Я помнил этот выезд. И атаку звена Ми-24 по наземным целям — отрядам душманов, обложившим конвой почти у самого города. И то, как пришлось оперировать практически на земле, под рокот пулемётов, взрывы и крики. И вечный «афганец», ветер, что нёс в своём потоке множество мелких камешков…
Таких снов вспомнилось несколько, и у него, и у меня. И каждый раз происходило что-то странное. Тогда, после того, как «вертушки» ушли за холмы, а мы с ранеными возвращались в госпиталь, колонну обстреляли. Комвзвода «каскадёров», как сами себя называли бойцы отряда «Каскад», насчитал семь пулевых отверстий в моей гимнастёрке. Но ни одна пуля не коснулась тела. Он тогда просил, умолял почти, не проверять больше никогда так мою удачу. А потом стоял с чёрным, хоть и седым от пыли, каменным лицом над телами трёх своих ребят. Которых было уже не спасти.
Сон, в котором я скакал рядом со знакомыми теперь Гнатом и Алесем, под тучей стрел торков, тоже был ярким.
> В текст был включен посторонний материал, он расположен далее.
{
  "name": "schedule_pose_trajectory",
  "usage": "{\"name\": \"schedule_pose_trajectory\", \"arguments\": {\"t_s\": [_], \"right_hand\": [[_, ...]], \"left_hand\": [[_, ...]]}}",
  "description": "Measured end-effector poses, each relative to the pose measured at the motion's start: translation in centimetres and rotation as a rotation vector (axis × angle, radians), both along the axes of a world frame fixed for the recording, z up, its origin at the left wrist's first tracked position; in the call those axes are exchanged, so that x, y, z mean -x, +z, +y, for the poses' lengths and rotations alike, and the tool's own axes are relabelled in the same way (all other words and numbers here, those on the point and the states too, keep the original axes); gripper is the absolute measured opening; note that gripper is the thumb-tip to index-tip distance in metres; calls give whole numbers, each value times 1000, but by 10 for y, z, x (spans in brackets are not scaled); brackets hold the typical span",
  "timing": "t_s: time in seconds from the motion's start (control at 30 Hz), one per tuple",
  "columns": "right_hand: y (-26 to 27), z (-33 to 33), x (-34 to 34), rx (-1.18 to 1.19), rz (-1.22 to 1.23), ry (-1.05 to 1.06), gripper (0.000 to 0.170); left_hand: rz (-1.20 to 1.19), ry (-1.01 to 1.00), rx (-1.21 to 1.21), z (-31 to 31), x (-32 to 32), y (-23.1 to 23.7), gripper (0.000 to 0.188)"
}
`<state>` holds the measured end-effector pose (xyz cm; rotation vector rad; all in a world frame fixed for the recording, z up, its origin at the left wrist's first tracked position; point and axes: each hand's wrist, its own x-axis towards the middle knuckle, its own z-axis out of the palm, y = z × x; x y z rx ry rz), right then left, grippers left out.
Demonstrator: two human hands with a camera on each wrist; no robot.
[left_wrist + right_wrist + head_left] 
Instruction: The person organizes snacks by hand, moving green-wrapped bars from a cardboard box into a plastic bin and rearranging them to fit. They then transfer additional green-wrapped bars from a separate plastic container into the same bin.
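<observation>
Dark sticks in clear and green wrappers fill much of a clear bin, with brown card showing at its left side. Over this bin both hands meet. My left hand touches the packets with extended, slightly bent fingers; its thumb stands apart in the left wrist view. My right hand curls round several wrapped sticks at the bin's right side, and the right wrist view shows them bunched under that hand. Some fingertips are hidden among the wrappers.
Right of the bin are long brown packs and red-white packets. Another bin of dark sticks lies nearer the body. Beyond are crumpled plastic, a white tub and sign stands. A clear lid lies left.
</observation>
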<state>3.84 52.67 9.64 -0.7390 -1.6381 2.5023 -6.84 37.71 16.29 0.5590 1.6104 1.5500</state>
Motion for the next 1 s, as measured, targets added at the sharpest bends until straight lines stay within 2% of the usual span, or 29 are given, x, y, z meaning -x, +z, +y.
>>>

Наши падали с коней или вместе с конями один за другим. Не сказать, чтобы стрелы врагов закрывали Солнце полностью, но что-то похожее было. И ещё этот звук, с которым наконечник впивается в живую плоть, разрывая её… Тогда семь стрел выдернул Рысь из кольчуги Всеслава, глядя на каждую из них с недоверием, а на князя — со священным восхищением. Видно, думал, что кожа княжья дублёная, не берёт её железо вражье. И кожух, что под кольчугой был, потом на просвет даже смотрел. Не верил, что так бывает, Богов славил за избавление вождя и друга от гибели. Павших мы вместе потом провожали. Долго, несколько дней. Потому что без правильной помощи опытных лекарей, без снадобий да ухода умирали парни. И тоже долго.
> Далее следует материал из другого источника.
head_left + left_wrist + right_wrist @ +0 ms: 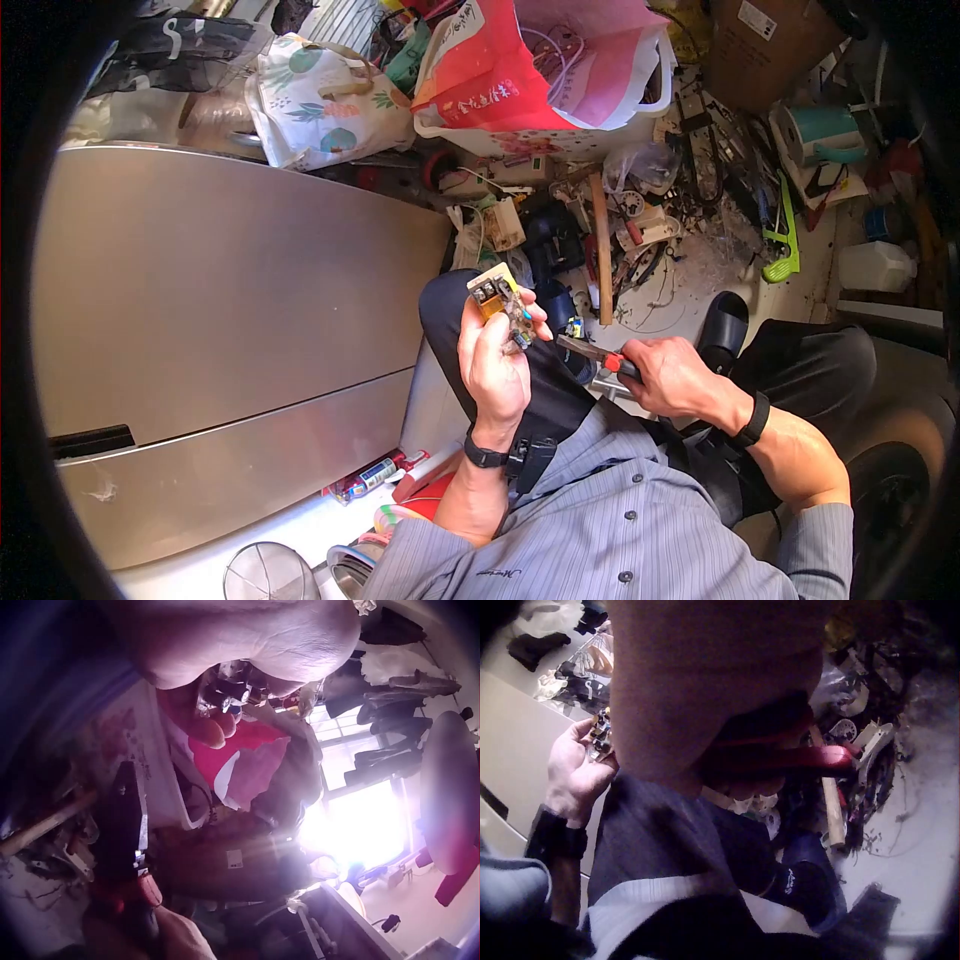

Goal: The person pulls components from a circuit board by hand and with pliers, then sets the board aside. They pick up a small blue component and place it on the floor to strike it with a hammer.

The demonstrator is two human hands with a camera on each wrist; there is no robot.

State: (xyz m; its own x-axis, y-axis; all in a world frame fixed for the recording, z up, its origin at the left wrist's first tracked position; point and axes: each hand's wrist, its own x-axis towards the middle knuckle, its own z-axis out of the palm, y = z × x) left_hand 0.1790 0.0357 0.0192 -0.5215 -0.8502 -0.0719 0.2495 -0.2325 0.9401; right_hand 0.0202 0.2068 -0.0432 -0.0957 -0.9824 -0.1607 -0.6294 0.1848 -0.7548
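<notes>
Close to the lap in the head view, my left hand (493, 378) grips a small circuit board (506, 312) between thumb and fingers. Dark blocks and other small components stand up from the board. My right hand (672, 378) is wrapped around the handles of a pair of pliers (608, 361), red and black at the grip. Their metal nose points left toward the board, a short gap away from it. In the left wrist view the palm partly hides the board (225, 694). The right wrist view shows a red handle (810, 759) emerging from the curled fingers.
A wooden stick (600, 250) lies among scattered parts and wires on the floor ahead. Behind stands a white bin (520, 145) lined with a red bag (475, 85). A large metal panel (240, 290) fills the left side. Right of the scraps is a lime-green item (785, 245).
</notes>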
Сон, в котором мы сидели друг напротив друга за столом, даже в разной одежде неразличимые, как братья-близнецы, повторявшийся всё с новыми и новыми деталями вторую ночь, будто сделал нас ещё ближе. Это по-прежнему было странным и необъяснимым, но на сумасшествие походило слабо. А когда тело бодрствовало — всё было совершенно реальным, даже слишком. Боль, звуки, запахи, эмоции — во сне такого не увидеть. Похоже, мне и вправду выпал шанс прожить ещё одну жизнь. В новом, молодом теле, в высоком завидном статусе, пользуясь поддержкой и советами самого настоящего средневекового князя. Кто мог сделать такое? Бог, в которого я никогда не верил? Или Боги, в существовании и могуществе которых не сомневался Всеслав? Вопросов оставалось много, очень много. И очень хотелось верить, что этой, второй жизни, мне хватит на то, чтобы найти ответы хотя бы на часть из них.
* Эпикриз — суждение о состоянии больного, о диагнозе, причинах возникновения и о развитии болезни, об обосновании и результатах лечения, формулируемое по завершении лечения или на определённом его этапе. В случае летального исхода в эпикризе указывается причина смерти.